*Input data*.

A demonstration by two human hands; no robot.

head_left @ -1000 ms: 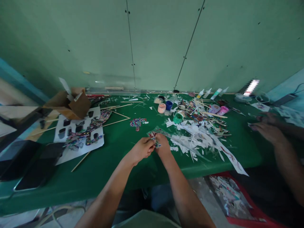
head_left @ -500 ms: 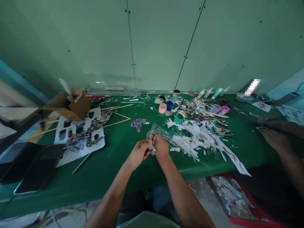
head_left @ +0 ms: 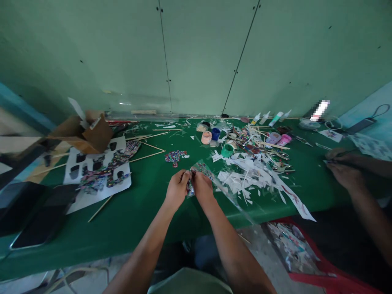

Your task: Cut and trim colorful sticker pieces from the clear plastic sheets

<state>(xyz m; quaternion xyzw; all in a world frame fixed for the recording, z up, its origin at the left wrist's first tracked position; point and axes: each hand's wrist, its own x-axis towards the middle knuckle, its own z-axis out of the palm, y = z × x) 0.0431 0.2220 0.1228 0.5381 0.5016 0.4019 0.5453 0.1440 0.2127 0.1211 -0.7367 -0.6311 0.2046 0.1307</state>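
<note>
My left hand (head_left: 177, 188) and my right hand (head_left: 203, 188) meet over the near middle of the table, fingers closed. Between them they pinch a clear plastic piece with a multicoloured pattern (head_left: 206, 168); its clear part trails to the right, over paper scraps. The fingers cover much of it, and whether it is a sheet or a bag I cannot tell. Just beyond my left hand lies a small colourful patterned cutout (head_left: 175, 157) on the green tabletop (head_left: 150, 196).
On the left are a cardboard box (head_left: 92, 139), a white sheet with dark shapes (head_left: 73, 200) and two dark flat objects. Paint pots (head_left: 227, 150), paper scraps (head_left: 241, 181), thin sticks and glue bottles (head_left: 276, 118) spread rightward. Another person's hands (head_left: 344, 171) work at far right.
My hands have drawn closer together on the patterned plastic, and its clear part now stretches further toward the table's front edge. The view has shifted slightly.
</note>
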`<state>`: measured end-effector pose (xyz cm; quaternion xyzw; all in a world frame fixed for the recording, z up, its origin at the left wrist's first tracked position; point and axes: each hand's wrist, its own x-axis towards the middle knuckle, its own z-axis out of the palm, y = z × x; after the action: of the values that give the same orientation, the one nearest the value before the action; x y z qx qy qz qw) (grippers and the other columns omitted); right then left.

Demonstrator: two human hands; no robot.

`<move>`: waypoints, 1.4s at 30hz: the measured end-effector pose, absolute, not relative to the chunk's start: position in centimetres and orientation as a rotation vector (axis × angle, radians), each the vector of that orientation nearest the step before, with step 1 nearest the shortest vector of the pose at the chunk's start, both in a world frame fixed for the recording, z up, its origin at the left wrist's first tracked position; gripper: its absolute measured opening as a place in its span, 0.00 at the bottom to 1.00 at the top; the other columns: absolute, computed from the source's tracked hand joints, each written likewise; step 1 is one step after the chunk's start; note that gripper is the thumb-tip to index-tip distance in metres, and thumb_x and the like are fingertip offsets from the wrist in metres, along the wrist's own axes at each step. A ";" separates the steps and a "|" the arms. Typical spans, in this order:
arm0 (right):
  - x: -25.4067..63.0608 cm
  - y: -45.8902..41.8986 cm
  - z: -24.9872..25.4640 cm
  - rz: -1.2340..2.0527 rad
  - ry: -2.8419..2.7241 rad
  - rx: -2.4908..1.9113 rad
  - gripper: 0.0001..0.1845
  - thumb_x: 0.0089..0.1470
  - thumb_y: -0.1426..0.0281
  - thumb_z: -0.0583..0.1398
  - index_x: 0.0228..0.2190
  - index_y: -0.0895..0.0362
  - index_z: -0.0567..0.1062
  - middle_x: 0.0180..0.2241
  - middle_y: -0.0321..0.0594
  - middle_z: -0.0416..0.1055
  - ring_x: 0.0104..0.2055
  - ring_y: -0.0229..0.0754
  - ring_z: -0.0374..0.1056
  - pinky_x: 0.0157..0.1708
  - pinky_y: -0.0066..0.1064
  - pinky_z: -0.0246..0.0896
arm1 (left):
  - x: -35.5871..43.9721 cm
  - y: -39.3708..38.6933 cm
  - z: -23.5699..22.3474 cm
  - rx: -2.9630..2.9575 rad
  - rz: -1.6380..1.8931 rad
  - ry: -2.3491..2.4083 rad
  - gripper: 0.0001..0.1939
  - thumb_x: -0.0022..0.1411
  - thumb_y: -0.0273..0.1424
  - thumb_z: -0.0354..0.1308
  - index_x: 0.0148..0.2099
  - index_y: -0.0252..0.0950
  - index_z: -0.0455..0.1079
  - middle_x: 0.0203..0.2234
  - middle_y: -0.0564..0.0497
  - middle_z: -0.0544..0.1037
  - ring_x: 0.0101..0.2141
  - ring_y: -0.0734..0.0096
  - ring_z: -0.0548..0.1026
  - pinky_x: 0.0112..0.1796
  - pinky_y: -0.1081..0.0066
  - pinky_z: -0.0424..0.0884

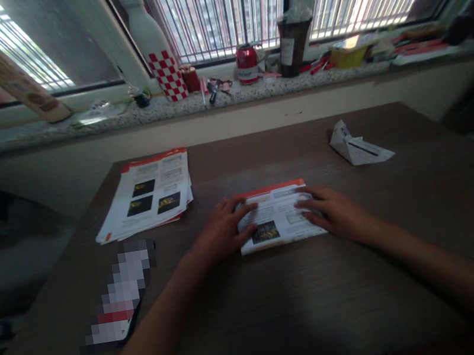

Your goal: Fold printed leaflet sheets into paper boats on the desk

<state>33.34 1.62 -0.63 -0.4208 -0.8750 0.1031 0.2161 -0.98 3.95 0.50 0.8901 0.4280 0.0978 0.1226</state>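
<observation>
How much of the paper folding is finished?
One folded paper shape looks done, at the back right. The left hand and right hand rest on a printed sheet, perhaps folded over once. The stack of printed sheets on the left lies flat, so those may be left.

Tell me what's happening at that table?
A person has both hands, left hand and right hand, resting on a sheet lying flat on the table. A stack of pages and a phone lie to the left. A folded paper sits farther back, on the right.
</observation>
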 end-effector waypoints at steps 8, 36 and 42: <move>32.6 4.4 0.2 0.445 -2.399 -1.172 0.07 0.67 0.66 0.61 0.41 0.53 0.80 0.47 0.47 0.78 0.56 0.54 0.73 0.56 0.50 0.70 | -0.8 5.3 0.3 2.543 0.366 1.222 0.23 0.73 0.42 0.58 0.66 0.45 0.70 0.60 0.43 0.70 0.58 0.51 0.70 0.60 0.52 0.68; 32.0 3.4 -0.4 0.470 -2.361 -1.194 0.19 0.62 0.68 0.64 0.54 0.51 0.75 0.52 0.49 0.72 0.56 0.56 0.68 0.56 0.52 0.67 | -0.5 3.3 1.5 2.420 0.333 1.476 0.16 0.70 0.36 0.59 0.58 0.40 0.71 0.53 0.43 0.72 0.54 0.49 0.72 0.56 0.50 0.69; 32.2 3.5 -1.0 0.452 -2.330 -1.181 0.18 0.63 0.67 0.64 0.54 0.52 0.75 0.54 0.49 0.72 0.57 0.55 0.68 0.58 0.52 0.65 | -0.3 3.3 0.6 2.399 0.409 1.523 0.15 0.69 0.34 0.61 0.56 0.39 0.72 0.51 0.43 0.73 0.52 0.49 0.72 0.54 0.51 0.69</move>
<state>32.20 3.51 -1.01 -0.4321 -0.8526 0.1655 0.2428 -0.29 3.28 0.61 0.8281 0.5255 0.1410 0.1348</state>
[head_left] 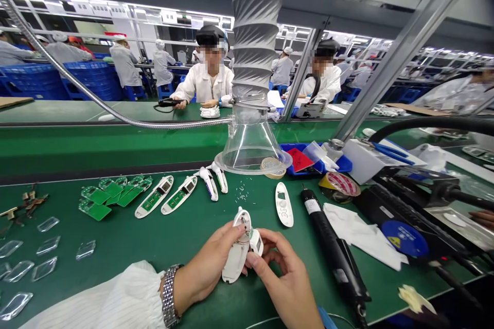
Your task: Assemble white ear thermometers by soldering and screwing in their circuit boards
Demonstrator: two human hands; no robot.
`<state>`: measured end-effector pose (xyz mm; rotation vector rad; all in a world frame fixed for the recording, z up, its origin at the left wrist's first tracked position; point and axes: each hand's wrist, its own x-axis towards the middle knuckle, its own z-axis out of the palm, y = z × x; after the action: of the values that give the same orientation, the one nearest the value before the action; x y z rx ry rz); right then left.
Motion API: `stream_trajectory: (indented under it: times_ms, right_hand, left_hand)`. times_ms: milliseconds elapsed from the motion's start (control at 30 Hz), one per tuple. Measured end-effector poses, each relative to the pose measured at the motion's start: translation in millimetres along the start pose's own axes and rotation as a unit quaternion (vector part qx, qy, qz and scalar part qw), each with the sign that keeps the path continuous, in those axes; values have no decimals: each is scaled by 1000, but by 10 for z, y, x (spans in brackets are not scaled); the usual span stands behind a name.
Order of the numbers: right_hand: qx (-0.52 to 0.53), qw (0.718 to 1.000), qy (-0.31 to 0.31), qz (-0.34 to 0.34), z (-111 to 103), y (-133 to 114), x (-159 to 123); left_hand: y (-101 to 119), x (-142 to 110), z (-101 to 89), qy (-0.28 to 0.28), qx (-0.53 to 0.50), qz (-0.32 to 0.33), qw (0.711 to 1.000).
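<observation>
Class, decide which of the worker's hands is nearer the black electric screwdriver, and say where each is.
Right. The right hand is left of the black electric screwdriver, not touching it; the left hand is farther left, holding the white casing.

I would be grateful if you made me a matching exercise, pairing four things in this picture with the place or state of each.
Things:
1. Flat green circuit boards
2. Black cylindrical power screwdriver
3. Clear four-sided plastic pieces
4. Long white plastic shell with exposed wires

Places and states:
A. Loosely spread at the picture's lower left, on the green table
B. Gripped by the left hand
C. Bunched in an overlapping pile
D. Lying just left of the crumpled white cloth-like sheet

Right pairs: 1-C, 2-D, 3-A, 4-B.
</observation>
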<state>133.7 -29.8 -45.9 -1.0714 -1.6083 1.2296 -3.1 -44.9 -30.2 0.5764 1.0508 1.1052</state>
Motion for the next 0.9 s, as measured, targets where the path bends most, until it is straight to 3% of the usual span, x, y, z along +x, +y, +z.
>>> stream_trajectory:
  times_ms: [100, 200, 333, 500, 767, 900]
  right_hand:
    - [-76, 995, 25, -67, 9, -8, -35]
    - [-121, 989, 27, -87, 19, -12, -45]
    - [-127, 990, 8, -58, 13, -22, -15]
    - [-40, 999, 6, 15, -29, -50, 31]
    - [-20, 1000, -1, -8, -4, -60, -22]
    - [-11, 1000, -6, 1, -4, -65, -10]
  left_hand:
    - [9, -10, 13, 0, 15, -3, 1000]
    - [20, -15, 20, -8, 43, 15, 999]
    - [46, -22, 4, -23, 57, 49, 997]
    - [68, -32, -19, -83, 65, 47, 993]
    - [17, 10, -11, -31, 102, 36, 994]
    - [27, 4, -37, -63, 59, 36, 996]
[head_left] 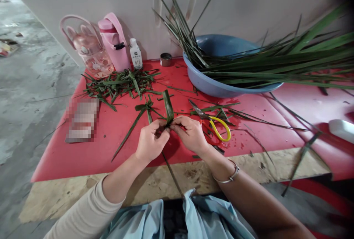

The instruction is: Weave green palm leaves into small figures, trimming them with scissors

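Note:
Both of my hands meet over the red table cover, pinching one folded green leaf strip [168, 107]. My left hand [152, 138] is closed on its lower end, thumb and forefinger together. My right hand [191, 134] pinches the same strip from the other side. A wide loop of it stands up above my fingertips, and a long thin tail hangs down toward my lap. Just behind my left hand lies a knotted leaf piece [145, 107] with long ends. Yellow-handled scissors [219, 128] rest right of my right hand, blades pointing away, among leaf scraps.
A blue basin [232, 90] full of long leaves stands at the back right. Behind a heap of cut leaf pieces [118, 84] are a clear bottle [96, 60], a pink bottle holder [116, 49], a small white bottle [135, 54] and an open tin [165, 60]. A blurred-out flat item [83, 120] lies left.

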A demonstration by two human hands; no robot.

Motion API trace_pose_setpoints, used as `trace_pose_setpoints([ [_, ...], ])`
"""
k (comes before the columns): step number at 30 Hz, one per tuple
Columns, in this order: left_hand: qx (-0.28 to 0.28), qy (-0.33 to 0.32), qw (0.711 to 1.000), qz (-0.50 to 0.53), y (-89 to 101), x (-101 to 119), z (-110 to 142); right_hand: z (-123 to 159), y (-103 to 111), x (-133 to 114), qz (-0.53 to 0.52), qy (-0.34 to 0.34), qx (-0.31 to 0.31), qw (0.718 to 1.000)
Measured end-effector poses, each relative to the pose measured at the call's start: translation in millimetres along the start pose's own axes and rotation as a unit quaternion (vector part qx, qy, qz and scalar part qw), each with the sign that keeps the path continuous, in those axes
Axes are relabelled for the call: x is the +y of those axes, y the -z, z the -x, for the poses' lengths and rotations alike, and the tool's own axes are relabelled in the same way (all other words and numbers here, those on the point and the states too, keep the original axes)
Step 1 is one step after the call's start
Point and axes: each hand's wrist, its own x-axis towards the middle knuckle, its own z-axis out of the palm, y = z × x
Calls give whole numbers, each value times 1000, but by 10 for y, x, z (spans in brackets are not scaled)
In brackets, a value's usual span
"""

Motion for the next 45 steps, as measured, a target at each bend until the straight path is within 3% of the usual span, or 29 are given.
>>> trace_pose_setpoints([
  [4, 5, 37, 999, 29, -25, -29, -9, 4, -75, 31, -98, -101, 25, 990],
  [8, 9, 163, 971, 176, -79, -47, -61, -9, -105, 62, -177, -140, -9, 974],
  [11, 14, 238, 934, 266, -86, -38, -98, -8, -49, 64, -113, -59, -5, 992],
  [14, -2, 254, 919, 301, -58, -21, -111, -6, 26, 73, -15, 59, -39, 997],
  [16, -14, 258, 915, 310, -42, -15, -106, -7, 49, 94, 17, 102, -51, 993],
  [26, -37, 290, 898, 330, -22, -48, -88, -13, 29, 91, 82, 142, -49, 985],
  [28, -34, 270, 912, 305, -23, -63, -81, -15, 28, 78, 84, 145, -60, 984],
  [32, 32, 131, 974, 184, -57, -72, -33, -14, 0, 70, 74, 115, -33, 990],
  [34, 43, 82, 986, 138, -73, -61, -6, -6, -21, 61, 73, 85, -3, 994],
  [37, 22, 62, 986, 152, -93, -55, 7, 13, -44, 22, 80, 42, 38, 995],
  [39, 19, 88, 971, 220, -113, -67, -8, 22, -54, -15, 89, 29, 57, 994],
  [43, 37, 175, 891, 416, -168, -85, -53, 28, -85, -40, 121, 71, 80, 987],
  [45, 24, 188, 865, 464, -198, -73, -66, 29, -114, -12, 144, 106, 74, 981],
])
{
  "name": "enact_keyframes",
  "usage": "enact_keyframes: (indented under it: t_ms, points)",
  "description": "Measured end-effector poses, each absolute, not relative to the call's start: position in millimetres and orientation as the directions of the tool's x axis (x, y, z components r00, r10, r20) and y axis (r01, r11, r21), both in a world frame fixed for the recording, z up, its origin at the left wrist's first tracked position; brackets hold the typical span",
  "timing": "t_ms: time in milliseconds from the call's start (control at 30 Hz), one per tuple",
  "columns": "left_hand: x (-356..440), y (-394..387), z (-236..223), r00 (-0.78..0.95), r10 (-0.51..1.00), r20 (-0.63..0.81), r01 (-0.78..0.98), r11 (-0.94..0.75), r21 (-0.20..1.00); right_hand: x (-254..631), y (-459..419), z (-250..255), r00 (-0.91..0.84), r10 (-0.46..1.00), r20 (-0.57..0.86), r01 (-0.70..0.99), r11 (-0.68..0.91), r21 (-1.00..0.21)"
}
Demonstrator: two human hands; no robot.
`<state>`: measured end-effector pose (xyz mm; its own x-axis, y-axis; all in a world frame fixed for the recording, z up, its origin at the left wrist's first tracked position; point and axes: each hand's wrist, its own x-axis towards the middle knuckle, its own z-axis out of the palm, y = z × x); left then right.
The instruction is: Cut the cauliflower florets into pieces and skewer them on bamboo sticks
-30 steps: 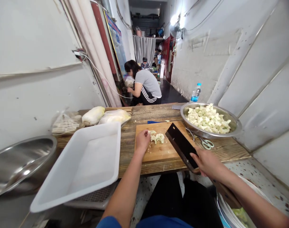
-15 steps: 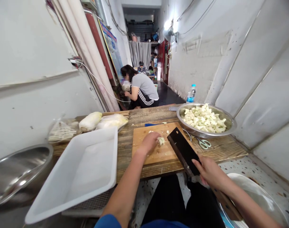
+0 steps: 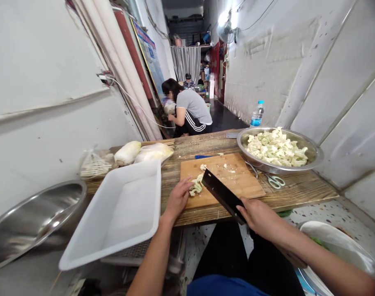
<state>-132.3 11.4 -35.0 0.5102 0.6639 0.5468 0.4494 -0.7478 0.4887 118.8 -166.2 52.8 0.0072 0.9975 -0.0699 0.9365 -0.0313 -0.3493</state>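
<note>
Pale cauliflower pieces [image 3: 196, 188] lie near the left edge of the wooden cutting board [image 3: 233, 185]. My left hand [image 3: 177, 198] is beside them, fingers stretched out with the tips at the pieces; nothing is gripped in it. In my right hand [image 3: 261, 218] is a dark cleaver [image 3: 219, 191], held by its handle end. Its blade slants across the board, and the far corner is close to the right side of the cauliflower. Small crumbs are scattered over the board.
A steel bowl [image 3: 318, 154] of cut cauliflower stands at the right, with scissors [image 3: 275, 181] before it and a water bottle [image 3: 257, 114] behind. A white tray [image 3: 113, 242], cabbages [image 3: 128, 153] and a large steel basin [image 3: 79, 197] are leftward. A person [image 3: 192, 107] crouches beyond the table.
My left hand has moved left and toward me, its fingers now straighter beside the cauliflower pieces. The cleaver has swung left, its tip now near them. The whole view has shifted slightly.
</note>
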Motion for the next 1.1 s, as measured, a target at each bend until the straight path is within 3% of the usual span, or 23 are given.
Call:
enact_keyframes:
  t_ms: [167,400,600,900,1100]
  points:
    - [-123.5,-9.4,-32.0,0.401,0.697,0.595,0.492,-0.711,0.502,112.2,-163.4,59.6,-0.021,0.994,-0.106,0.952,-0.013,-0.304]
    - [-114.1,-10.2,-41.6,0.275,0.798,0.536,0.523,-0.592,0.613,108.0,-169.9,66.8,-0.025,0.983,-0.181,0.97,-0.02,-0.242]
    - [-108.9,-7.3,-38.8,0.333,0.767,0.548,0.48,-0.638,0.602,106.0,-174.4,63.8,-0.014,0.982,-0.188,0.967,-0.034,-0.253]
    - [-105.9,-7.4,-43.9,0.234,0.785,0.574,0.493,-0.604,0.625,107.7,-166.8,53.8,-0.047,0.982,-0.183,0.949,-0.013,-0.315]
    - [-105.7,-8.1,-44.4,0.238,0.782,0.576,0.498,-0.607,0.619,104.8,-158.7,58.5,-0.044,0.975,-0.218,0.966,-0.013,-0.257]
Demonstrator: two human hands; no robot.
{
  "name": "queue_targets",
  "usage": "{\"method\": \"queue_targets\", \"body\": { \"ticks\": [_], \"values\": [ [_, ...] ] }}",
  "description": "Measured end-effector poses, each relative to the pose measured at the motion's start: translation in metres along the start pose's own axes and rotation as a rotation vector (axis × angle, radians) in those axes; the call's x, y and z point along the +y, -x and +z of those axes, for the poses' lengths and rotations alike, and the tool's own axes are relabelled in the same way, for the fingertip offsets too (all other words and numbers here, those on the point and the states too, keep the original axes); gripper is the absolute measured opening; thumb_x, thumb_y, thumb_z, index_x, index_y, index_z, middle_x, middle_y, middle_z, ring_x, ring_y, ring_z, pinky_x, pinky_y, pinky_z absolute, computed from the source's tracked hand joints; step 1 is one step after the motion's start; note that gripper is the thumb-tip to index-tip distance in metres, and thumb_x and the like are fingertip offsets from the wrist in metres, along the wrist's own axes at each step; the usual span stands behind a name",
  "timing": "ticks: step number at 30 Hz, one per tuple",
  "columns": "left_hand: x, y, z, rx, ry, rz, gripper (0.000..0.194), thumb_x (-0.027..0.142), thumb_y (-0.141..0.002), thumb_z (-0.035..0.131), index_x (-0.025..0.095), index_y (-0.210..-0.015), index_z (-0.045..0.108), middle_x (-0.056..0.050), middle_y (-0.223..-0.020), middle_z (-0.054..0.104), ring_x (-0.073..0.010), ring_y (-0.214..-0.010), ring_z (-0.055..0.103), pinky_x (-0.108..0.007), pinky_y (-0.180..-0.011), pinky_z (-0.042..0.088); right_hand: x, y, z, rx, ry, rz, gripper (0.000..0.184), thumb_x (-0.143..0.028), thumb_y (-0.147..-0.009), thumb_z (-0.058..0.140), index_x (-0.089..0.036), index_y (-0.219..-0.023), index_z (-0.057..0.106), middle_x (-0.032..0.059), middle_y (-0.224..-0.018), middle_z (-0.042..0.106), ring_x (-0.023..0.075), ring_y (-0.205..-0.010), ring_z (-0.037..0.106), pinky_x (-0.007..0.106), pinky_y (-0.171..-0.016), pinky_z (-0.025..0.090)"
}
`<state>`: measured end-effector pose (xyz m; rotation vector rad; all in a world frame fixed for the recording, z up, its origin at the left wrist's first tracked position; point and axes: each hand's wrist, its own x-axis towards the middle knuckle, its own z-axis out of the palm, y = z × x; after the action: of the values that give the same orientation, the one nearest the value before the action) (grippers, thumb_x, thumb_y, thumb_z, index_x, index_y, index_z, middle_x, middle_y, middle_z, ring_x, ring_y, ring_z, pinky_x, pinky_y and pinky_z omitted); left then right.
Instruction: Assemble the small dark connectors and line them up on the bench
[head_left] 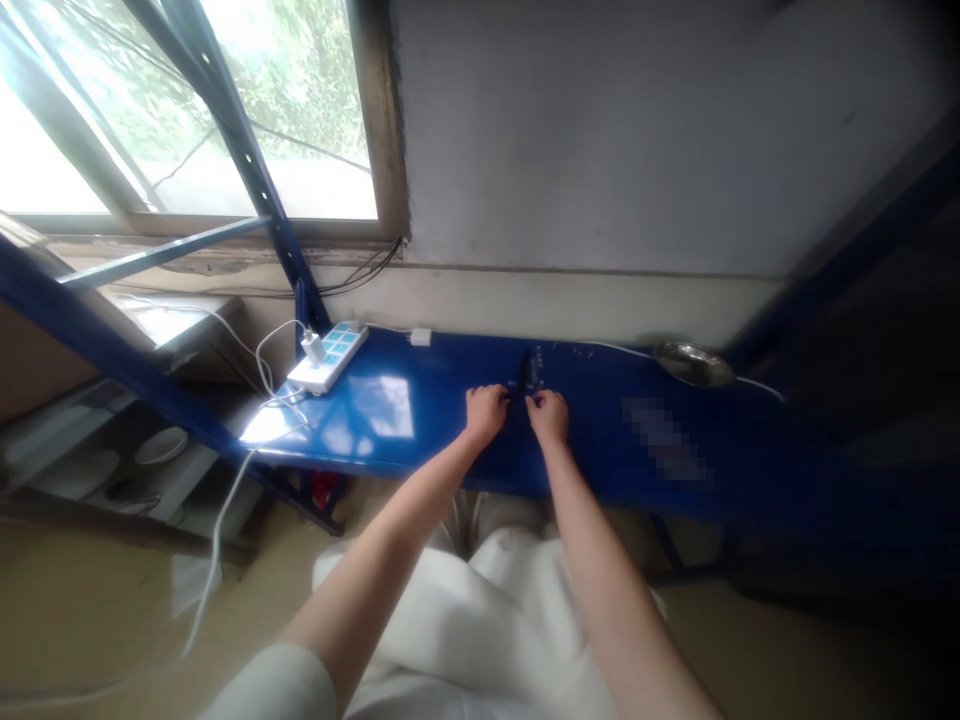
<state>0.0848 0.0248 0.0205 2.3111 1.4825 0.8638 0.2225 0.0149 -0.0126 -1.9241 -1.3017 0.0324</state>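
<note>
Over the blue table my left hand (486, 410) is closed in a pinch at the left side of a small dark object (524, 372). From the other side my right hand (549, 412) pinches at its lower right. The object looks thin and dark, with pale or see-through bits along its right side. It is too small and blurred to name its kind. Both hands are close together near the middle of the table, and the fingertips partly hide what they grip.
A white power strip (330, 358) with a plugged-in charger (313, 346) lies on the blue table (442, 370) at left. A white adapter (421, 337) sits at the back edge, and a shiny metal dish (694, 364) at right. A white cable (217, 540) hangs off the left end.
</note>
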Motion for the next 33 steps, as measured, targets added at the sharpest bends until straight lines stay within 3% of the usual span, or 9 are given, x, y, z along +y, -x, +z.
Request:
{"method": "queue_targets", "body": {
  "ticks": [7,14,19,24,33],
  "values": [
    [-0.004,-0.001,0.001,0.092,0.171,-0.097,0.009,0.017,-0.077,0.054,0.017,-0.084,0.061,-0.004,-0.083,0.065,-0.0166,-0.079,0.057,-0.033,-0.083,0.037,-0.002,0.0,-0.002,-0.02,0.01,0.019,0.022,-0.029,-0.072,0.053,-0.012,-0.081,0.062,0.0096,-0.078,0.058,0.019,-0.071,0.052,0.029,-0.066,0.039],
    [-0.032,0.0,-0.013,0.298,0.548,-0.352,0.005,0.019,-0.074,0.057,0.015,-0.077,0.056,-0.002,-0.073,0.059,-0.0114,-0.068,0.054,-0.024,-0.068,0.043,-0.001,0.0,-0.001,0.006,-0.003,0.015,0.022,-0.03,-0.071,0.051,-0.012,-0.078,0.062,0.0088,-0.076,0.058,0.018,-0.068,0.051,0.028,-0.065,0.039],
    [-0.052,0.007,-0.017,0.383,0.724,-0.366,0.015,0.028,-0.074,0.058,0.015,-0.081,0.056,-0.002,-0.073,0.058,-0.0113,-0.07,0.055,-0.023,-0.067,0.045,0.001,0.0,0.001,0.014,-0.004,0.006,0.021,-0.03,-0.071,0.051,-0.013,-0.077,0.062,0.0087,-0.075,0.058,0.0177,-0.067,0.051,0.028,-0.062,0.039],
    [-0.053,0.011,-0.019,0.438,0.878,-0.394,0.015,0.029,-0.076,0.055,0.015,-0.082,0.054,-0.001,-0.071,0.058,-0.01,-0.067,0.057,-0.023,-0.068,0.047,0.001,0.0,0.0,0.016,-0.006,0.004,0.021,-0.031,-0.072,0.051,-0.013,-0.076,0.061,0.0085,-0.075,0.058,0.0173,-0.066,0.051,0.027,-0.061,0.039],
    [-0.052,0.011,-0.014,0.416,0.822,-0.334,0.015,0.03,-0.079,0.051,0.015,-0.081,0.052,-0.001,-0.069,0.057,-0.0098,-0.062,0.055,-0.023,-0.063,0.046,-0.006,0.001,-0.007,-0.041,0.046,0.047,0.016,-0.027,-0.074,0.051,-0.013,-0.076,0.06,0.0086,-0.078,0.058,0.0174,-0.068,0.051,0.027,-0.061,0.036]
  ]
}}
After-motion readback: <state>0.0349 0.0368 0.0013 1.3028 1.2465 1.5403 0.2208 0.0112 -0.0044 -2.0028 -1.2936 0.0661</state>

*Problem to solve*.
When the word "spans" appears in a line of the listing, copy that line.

*Task solution*.
`<move>`: waypoints, 1.4s at 30hz: the measured end-effector pose, absolute, not relative to the chunk's start: position in centimetres and orientation as a rotation vector (axis × angle, radians), each the vector of that orientation nearest the step before, with step 1 nearest the shortest vector of the pose at the chunk's start, both in a world frame fixed for the recording, z up, its origin at the left wrist's first tracked position; gripper: its absolute measured opening as a place in its span, 0.00 at the bottom to 1.00 at the top; the other columns: absolute, computed from the source's tracked hand joints, each written likewise; step 1 is one step after the chunk's start; note that gripper is the thumb-tip to index-tip distance in metres, and thumb_x and the like are fingertip offsets from the wrist in metres, along the wrist's own axes at each step. A ";" separates the steps and a "|" the arms. Typical spans, in this order:
Motion API: `stream_trajectory: (indented under it: times_ms, right_hand, left_hand)`. times_ms: milliseconds elapsed from the motion's start (control at 30 Hz), one per tuple. Measured end-effector poses, each relative to the pose measured at the motion's start: translation in millimetres along the start pose's own axes and rotation as a unit quaternion (vector part qx, qy, qz and scalar part qw), each with the sign that keeps the path continuous, in those axes; values have no decimals: each is scaled by 1000, but by 10 for z, y, x (spans in brackets are not scaled); the usual span stands behind a name.
Calls give whole numbers, each value times 1000, but by 10 for y, x, z (spans in brackets are not scaled)

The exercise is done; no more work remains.